HDFS (Hadoop Distributed File System)

Hadoop Distributed file system

Hadoop file system was developed based on the distributed file system model. It runs on commodity hardware. In contrast to different distributed systems, HDFS is extremely fault-tolerant and designed using inexpensive hardware.

HDFS is able to hold a very huge amount of data and also provides easier access to those data. To store such a large amount of data, the files are stored over multiple systems. These files are stored in a redundant fashion to rescue the system from potential data losses just in case of failure. HDFS additionally makes applications offered to multiprocessing.
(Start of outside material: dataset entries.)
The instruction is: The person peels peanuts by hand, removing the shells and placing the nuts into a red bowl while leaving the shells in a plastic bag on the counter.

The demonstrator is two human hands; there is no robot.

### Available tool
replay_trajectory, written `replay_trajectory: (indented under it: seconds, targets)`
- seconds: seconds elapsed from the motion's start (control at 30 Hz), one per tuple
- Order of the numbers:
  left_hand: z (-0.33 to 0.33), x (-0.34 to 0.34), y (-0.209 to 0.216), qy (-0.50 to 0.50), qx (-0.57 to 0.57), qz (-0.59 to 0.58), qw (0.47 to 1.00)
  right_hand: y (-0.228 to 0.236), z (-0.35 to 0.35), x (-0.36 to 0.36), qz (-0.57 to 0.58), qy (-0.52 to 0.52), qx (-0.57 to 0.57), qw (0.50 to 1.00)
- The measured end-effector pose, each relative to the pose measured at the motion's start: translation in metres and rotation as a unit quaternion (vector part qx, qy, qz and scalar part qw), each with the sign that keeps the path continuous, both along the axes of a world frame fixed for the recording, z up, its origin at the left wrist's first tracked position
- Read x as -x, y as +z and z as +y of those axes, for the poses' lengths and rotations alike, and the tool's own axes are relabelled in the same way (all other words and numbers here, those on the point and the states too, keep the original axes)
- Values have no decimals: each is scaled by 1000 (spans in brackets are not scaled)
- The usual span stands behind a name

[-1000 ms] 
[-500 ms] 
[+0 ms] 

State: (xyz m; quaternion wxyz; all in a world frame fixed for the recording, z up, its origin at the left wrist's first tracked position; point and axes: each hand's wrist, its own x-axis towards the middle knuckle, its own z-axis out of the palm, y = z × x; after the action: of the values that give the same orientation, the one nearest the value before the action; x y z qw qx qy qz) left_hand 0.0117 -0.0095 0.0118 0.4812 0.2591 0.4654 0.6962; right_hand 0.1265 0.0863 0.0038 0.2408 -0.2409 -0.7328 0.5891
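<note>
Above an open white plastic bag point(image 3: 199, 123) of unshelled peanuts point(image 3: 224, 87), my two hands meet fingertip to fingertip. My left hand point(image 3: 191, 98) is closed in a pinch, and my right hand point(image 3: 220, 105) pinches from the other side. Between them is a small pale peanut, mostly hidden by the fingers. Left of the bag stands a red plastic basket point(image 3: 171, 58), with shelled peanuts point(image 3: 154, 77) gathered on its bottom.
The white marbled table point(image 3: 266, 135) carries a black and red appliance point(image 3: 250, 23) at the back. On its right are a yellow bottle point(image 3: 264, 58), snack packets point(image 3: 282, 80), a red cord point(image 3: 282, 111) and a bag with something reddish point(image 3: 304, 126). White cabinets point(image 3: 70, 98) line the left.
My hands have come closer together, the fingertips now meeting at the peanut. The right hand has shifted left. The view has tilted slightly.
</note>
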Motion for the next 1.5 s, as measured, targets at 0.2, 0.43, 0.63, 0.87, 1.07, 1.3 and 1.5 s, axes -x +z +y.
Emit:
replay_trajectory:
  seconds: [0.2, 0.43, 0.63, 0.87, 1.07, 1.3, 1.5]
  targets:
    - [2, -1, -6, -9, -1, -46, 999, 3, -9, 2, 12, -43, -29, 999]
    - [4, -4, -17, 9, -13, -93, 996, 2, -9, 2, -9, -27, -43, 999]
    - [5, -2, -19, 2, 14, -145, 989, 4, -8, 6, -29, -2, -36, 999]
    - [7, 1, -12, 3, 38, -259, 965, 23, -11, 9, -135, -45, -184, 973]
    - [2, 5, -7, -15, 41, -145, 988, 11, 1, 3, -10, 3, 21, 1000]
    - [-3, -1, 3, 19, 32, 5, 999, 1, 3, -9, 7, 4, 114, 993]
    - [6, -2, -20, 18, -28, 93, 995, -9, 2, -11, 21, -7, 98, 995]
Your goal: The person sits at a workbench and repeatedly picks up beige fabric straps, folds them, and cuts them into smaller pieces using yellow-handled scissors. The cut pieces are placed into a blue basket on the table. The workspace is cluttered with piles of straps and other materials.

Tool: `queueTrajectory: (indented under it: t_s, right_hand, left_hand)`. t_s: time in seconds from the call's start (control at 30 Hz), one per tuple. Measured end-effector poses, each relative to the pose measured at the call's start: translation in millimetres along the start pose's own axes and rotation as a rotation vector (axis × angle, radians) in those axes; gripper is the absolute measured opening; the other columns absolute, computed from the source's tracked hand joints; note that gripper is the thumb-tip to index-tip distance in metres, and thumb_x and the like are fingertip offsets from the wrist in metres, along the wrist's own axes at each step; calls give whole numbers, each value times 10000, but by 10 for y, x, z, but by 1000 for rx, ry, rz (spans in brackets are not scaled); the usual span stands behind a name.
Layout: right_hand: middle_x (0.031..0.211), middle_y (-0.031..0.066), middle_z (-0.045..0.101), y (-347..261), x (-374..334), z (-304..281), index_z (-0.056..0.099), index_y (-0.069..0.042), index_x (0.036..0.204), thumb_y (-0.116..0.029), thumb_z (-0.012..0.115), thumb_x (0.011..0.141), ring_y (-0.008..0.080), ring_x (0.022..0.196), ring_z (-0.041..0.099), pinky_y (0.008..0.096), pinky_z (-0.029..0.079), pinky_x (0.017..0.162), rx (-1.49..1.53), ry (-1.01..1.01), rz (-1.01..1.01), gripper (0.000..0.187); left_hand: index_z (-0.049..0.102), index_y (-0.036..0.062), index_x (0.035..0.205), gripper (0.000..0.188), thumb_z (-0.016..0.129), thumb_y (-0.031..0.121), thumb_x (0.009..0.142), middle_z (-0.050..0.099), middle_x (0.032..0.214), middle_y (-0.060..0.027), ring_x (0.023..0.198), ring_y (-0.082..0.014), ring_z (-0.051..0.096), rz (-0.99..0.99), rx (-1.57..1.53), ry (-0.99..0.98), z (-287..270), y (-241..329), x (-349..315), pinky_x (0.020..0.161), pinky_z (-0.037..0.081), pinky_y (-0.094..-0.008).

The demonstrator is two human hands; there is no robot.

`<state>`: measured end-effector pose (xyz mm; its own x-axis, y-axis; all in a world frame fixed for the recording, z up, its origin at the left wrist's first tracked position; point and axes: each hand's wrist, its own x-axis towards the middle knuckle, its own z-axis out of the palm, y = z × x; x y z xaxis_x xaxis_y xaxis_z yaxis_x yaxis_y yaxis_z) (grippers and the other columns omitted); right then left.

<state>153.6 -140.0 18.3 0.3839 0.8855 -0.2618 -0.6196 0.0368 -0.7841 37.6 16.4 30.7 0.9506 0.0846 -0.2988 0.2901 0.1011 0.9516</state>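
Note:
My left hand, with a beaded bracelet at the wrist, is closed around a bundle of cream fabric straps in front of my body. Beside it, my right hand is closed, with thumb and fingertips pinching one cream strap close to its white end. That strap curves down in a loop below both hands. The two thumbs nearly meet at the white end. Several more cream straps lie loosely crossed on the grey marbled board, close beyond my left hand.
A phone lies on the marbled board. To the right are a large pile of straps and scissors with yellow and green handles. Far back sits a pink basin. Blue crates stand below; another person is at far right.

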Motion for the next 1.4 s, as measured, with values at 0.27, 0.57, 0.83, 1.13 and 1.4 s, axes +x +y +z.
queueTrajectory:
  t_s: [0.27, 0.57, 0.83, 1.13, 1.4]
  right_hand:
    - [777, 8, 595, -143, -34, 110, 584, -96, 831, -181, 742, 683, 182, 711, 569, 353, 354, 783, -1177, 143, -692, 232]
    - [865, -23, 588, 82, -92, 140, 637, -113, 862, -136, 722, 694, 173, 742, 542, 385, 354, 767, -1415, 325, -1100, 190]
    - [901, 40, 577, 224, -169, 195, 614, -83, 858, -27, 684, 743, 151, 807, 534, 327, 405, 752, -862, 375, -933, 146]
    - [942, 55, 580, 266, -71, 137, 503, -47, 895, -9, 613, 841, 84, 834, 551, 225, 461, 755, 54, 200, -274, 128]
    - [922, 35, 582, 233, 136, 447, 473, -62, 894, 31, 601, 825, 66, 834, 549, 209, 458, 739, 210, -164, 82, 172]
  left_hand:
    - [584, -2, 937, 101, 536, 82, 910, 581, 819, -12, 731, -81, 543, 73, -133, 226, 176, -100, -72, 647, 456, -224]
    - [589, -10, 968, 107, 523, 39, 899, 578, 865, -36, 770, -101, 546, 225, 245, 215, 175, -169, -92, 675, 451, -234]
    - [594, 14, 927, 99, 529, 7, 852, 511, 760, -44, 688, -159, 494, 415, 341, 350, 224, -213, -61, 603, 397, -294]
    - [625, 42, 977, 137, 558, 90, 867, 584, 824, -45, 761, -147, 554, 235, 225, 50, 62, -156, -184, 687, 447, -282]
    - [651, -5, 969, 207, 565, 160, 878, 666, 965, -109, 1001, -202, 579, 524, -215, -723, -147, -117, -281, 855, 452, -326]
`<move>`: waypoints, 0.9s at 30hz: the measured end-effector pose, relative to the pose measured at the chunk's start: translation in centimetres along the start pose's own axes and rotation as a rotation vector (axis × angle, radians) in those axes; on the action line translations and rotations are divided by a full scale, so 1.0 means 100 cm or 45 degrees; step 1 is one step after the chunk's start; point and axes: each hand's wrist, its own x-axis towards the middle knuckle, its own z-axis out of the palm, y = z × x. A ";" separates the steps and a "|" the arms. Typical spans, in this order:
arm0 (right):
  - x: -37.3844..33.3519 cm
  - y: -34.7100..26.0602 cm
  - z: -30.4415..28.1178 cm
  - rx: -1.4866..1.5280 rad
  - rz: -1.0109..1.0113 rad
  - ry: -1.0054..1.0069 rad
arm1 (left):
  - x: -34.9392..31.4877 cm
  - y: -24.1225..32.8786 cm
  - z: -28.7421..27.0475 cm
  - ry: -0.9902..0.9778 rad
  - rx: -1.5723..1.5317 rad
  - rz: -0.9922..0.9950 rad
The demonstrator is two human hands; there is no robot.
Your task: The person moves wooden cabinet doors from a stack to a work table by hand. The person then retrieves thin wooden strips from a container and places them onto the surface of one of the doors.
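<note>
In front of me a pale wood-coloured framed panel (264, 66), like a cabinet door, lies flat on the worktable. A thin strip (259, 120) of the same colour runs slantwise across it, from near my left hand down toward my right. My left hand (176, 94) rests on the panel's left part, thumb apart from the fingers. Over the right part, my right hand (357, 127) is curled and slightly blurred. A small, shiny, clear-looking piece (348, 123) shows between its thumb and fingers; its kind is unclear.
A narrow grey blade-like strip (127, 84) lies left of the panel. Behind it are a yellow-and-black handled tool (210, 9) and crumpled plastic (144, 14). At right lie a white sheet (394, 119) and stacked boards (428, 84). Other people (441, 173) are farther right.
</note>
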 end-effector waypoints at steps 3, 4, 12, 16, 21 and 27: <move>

  • It is liable for storing data on a cluster as distributed storage and processing.
  • The data servers of the name node and knowledge node facilitate users to simply check the status of the cluster.
  • Each block is replicated multiple times by default 3 times. Replicas are stored on completely different nodes.
  • Hadoop Streaming acts like a bridge between your Python code and therefore the Java-based HDFS, and enables you to seamlessly access Hadoop clusters and execute MapReduce tasks.
  • HDFS provides file permissions and authentication.

Image source: by me

Hadoop Installation in Google Colab

Hadoop is a java programming-based data processing framework. Let’s install Hadoop setup step by step in Google Colab. There are two ways first is we have to install java on our machines and the second way is we will install java in google colab, so there is no need to install java on our machines. As we are using Google colab we choose the second way to install Hadoop:

Install java !apt-get install openjdk-8-jdk-headless -qq > /dev/null

#create java home variable import os os.environ[“JAVA_HOME”] = “/usr/lib/jvm/java-8-openjdk-amd64” os.environ[“SPARK_HOME”] = “/content/spark-3.0.0-bin-hadoop3.2”

Step 1: Install Hadoop

#download hadoop !wget https://downloads.apache.org/hadoop/common/hadoop-3.3.0/hadoop-3.3.0.tar.gz

#we’ll use the tar command with the -x flag to extract, -z to uncompress, #-v for verbose output, and -f to specify that we’re extracting from a file !tar -xzvf hadoop-3.3.0.tar.gz

#copying the hadoop file to user/local !cp -r hadoop-3.3.0/ /usr/local/

Step 2: Configure java Home variable

#finding the default Java path !readlink -f /usr/bin/java | sed “s:bin/java::”

Step 3: Run Hadoop

#Running Hadoop !/usr/local/hadoop-3.3.0/bin/hadoop

!mkdir ~/input

!cp /usr/local/hadoop-3.3.0/etc/hadoop/*.xml ~/input

!ls ~/input

!/usr/local/hadoop-3.3.0/bin/hadoop jar /usr/local/hadoop-3.3.0/share/hadoop/mapreduce/hadoop-mapreduce-examples-3.3.0.jar grep ~/input ~/grep_example ‘allowed[.]*’

Now, Google Colab is ready to implement HDFS.